▸ **Your instructions**
I'd like the data below restated word for word, with the pictures left out.

▸ **Information provided**

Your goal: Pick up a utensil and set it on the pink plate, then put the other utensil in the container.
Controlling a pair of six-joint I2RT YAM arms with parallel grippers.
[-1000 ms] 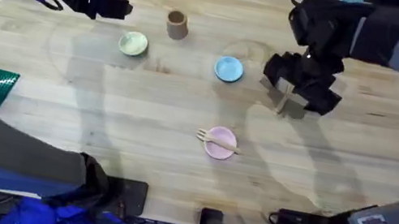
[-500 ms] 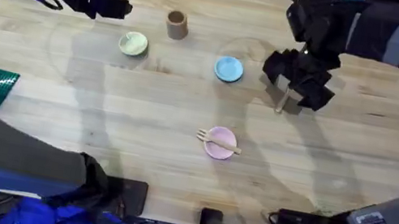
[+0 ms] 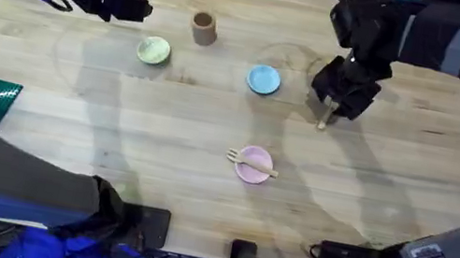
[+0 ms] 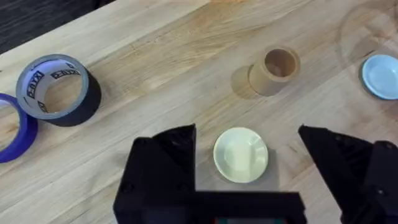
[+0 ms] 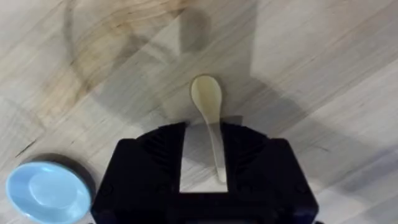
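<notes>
Two utensils lie apart: the fork point(image 3: 250, 161) rests across the pink plate point(image 3: 254, 166), while the spoon point(image 5: 210, 114) sits clamped in the right claw point(image 3: 327, 118), right of the blue plate point(image 3: 263, 80). Bare tabletop point(image 3: 164, 127) separates that plate from the container point(image 3: 203, 28). The left claw point(image 4: 249, 180) hangs spread above the yellow plate point(image 4: 240, 155). Since a second ago the right claw has drawn nearer the blue plate.

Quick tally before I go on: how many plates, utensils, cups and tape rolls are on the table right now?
Plates: 3 (pink, blue, yellow)
Utensils: 2 (fork on the pink plate, spoon between the right claw's fingers)
Cups: 1 (brown cup)
Tape rolls: 2 (black, blue)
Total: 8
</notes>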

▸ **Response area**
Your goal: Pick up a utensil and set it on the pink plate, then put the other utensil in the container.
Controlling a pair of six-joint I2RT YAM arms with parallel grippers.
[-1000 ms] 
[-500 ms] 
[+0 ms] 
[+0 ms] 
[+0 ms] 
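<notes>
Two utensils lie apart: the fork point(image 3: 250, 161) rests across the pink plate point(image 3: 254, 166), while the spoon point(image 5: 210, 114) sits clamped in the right claw point(image 3: 327, 118), right of the blue plate point(image 3: 263, 80). Bare tabletop point(image 3: 164, 127) separates that plate from the container point(image 3: 203, 28). The left claw point(image 4: 249, 180) hangs spread above the yellow plate point(image 4: 240, 155). Since a second ago the right claw has drawn nearer the blue plate.

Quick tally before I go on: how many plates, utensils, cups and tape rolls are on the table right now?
Plates: 3 (pink, blue, yellow)
Utensils: 2 (fork on the pink plate, spoon between the right claw's fingers)
Cups: 1 (brown cup)
Tape rolls: 2 (black, blue)
Total: 8
</notes>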

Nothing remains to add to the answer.